_Data excerpts_
• • • • •
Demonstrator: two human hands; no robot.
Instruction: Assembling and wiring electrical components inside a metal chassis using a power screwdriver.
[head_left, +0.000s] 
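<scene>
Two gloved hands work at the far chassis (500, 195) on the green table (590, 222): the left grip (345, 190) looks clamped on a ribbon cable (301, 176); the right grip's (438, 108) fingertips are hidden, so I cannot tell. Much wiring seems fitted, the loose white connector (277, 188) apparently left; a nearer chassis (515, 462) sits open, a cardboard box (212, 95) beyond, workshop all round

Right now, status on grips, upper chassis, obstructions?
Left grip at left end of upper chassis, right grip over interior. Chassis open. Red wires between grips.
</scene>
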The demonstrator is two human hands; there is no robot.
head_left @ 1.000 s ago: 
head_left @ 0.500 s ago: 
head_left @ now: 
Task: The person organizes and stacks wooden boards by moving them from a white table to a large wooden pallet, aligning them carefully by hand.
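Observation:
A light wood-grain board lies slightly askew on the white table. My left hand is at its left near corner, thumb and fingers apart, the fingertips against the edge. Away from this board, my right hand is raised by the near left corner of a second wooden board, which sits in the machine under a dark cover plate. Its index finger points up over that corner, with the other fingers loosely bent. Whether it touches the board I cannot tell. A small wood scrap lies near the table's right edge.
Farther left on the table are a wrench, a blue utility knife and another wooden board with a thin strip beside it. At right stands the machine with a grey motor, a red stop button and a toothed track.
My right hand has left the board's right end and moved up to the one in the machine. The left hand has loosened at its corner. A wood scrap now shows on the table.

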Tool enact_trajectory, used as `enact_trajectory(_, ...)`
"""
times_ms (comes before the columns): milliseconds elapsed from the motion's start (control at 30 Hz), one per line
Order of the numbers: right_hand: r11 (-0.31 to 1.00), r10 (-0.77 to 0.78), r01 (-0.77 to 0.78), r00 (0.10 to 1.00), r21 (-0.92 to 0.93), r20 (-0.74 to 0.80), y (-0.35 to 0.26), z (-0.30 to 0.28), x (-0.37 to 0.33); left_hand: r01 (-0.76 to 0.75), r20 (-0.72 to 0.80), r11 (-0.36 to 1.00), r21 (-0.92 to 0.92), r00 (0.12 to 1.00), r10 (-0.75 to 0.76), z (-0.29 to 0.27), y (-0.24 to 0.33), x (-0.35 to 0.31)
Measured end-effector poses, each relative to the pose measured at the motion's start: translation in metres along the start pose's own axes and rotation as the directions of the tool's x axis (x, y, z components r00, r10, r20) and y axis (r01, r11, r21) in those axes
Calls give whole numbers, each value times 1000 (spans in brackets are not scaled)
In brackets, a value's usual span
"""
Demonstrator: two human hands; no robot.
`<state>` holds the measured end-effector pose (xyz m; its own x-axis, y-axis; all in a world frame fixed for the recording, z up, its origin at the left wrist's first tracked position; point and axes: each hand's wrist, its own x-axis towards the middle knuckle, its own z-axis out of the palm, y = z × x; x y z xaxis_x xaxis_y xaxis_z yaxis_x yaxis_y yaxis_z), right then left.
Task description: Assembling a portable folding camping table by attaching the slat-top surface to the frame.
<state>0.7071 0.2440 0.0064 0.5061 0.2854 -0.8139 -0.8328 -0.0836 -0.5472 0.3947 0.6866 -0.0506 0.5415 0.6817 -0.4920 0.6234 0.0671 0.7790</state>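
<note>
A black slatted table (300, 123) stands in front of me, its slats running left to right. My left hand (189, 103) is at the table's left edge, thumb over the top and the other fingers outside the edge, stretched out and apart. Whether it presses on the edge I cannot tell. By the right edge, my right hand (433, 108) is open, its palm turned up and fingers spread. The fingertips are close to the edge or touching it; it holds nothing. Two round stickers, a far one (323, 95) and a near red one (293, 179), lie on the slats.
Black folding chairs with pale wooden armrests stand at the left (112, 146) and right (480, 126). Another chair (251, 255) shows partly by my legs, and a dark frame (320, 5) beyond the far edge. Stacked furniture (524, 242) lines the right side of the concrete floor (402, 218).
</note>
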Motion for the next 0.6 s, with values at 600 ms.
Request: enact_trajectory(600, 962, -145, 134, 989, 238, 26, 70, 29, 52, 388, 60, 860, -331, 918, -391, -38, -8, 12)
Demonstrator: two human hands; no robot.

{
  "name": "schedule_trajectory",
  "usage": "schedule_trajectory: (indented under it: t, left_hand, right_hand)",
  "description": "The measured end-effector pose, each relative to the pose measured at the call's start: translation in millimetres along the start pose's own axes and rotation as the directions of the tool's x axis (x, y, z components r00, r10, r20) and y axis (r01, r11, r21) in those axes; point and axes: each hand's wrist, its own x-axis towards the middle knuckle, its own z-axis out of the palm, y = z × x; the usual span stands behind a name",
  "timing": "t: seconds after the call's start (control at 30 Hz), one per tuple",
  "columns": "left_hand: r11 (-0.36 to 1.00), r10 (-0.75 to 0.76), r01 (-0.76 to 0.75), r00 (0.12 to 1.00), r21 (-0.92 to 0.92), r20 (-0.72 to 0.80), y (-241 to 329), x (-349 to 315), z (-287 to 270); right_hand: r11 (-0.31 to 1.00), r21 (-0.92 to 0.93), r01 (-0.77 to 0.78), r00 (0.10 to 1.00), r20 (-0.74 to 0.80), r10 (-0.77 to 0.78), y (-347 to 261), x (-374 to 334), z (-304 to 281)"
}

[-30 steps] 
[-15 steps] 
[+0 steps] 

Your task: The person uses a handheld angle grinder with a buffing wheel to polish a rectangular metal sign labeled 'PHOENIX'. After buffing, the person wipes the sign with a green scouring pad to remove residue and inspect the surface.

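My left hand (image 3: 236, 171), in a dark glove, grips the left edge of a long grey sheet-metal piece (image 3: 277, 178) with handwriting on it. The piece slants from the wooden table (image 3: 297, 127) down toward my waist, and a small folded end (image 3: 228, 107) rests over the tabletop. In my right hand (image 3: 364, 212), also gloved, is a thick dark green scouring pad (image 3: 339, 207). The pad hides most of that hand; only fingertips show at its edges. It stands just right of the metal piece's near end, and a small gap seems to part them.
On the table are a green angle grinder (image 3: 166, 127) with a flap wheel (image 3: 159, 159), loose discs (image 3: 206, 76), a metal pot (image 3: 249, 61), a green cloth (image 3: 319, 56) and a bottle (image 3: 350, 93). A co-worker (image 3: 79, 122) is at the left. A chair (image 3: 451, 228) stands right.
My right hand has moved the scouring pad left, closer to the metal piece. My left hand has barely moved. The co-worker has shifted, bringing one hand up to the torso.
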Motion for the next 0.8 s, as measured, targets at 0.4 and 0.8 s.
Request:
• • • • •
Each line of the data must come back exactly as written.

Demonstrator: two human hands; no robot.
Instruction: Assembling and wiring electrical components inside a metal chassis using a power screwdriver.
[head_left, +0.000s] 
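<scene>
Two gloved hands work at the far chassis (500, 195) on the green table (590, 222): the left grip (345, 190) looks clamped on a ribbon cable (301, 176); the right grip's (438, 108) fingertips are hidden, so I cannot tell. Much wiring seems fitted, the loose white connector (277, 188) apparently left; a nearer chassis (515, 462) sits open, a cardboard box (212, 95) beyond, workshop all round

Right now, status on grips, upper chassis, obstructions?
Left grip at left end of upper chassis, right grip over interior. Chassis open. Red wires between grips.
</scene>
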The demonstrator is two human hands; there is no robot.
head_left @ 1.000 s ago: 
head_left @ 0.500 s ago: 
head_left @ now: 
Task: The person organizes and stacks wooden boards by moving them from a white table to a large wooden pallet, aligning them carefully by hand.
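Observation:
A light wood-grain board lies slightly askew on the white table. My left hand is at its left near corner, thumb and fingers apart, the fingertips against the edge. Away from this board, my right hand is raised by the near left corner of a second wooden board, which sits in the machine under a dark cover plate. Its index finger points up over that corner, with the other fingers loosely bent. Whether it touches the board I cannot tell. A small wood scrap lies near the table's right edge.
Farther left on the table are a wrench, a blue utility knife and another wooden board with a thin strip beside it. At right stands the machine with a grey motor, a red stop button and a toothed track.
My right hand has left the board's right end and moved up to the one in the machine. The left hand has loosened at its corner. A wood scrap now shows on the table.
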
Tool enact_trajectory, used as `enact_trajectory(_, ...)`
"""
times_ms (comes before the columns): milliseconds elapsed from the motion's start (control at 30 Hz), one per line
Order of the numbers: right_hand: r11 (-0.31 to 1.00), r10 (-0.77 to 0.78), r01 (-0.77 to 0.78), r00 (0.10 to 1.00), r21 (-0.92 to 0.93), r20 (-0.74 to 0.80), y (-0.35 to 0.26), z (-0.30 to 0.28), x (-0.37 to 0.33); left_hand: r01 (-0.76 to 0.75), r20 (-0.72 to 0.80), r11 (-0.36 to 1.00), r21 (-0.92 to 0.92), r00 (0.12 to 1.00), r10 (-0.75 to 0.76), z (-0.29 to 0.27), y (-0.24 to 0.33), x (-0.35 to 0.31)
Measured end-effector poses, each relative to the pose measured at the motion's start: translation in metres along the start pose's own axes and rotation as the directions of the tool's x axis (x, y, z components r00, r10, r20) and y axis (r01, r11, r21) in those axes
Calls give whole numbers, each value times 1000 (spans in brackets are not scaled)
In brackets, a value's usual span
"""
Demonstrator: two human hands; no robot.
`<state>` holds the measured end-effector pose (xyz m; its own x-axis, y-axis; all in a world frame fixed for the recording, z up, its origin at the left wrist's first tracked position; point and axes: each hand's wrist, its own x-axis towards the middle knuckle, its own z-axis out of the palm, y = z × x; x y z xaxis_x xaxis_y xaxis_z yaxis_x yaxis_y yaxis_z), right then left.
Task description: Assembling a portable folding camping table by attaching the slat-top surface to the frame.
<state>0.7071 0.2440 0.0064 0.5061 0.2854 -0.8139 -0.8328 -0.0836 -0.5472 0.3947 0.6866 -0.0506 0.5415 0.6817 -0.4920 0.6234 0.0671 0.7790</state>
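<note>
A black slatted table (300, 123) stands in front of me, its slats running left to right. My left hand (189, 103) is at the table's left edge, thumb over the top and the other fingers outside the edge, stretched out and apart. Whether it presses on the edge I cannot tell. By the right edge, my right hand (433, 108) is open, its palm turned up and fingers spread. The fingertips are close to the edge or touching it; it holds nothing. Two round stickers, a far one (323, 95) and a near red one (293, 179), lie on the slats.
Black folding chairs with pale wooden armrests stand at the left (112, 146) and right (480, 126). Another chair (251, 255) shows partly by my legs, and a dark frame (320, 5) beyond the far edge. Stacked furniture (524, 242) lines the right side of the concrete floor (402, 218).
</note>
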Motion for the next 0.6 s, with values at 600 ms.
Request: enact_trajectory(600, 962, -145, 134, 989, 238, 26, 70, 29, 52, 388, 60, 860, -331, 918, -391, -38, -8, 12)
Demonstrator: two human hands; no robot.

{
  "name": "schedule_trajectory",
  "usage": "schedule_trajectory: (indented under it: t, left_hand, right_hand)",
  "description": "The measured end-effector pose, each relative to the pose measured at the call's start: translation in millimetres along the start pose's own axes and rotation as the directions of the tool's x axis (x, y, z components r00, r10, r20) and y axis (r01, r11, r21) in those axes; point and axes: each hand's wrist, its own x-axis towards the middle knuckle, its own z-axis out of the palm, y = z × x; the usual span stands behind a name",
  "timing": "t: seconds after the call's start (control at 30 Hz), one per tuple",
  "columns": "left_hand: r11 (-0.36 to 1.00), r10 (-0.75 to 0.76), r01 (-0.76 to 0.75), r00 (0.12 to 1.00), r21 (-0.92 to 0.92), r20 (-0.72 to 0.80), y (-241 to 329), x (-349 to 315), z (-287 to 270); right_hand: r11 (-0.31 to 1.00), r21 (-0.92 to 0.93), r01 (-0.77 to 0.78), r00 (0.10 to 1.00), r20 (-0.74 to 0.80), r10 (-0.77 to 0.78), y (-347 to 261), x (-374 to 334), z (-304 to 281)"
}

[-30 steps] 
[-15 steps] 
[+0 steps] 

Your task: The person uses a handheld angle grinder with a buffing wheel to polish a rectangular metal sign labeled 'PHOENIX'. After buffing, the person wipes the sign with a green scouring pad to remove residue and inspect the surface.

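My left hand (image 3: 236, 171), in a dark glove, grips the left edge of a long grey sheet-metal piece (image 3: 277, 178) with handwriting on it. The piece slants from the wooden table (image 3: 297, 127) down toward my waist, and a small folded end (image 3: 228, 107) rests over the tabletop. In my right hand (image 3: 364, 212), also gloved, is a thick dark green scouring pad (image 3: 339, 207). The pad hides most of that hand; only fingertips show at its edges. It stands just right of the metal piece's near end, and a small gap seems to part them.
On the table are a green angle grinder (image 3: 166, 127) with a flap wheel (image 3: 159, 159), loose discs (image 3: 206, 76), a metal pot (image 3: 249, 61), a green cloth (image 3: 319, 56) and a bottle (image 3: 350, 93). A co-worker (image 3: 79, 122) is at the left. A chair (image 3: 451, 228) stands right.
My right hand has moved the scouring pad left, closer to the metal piece. My left hand has barely moved. The co-worker has shifted, bringing one hand up to the torso.
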Motion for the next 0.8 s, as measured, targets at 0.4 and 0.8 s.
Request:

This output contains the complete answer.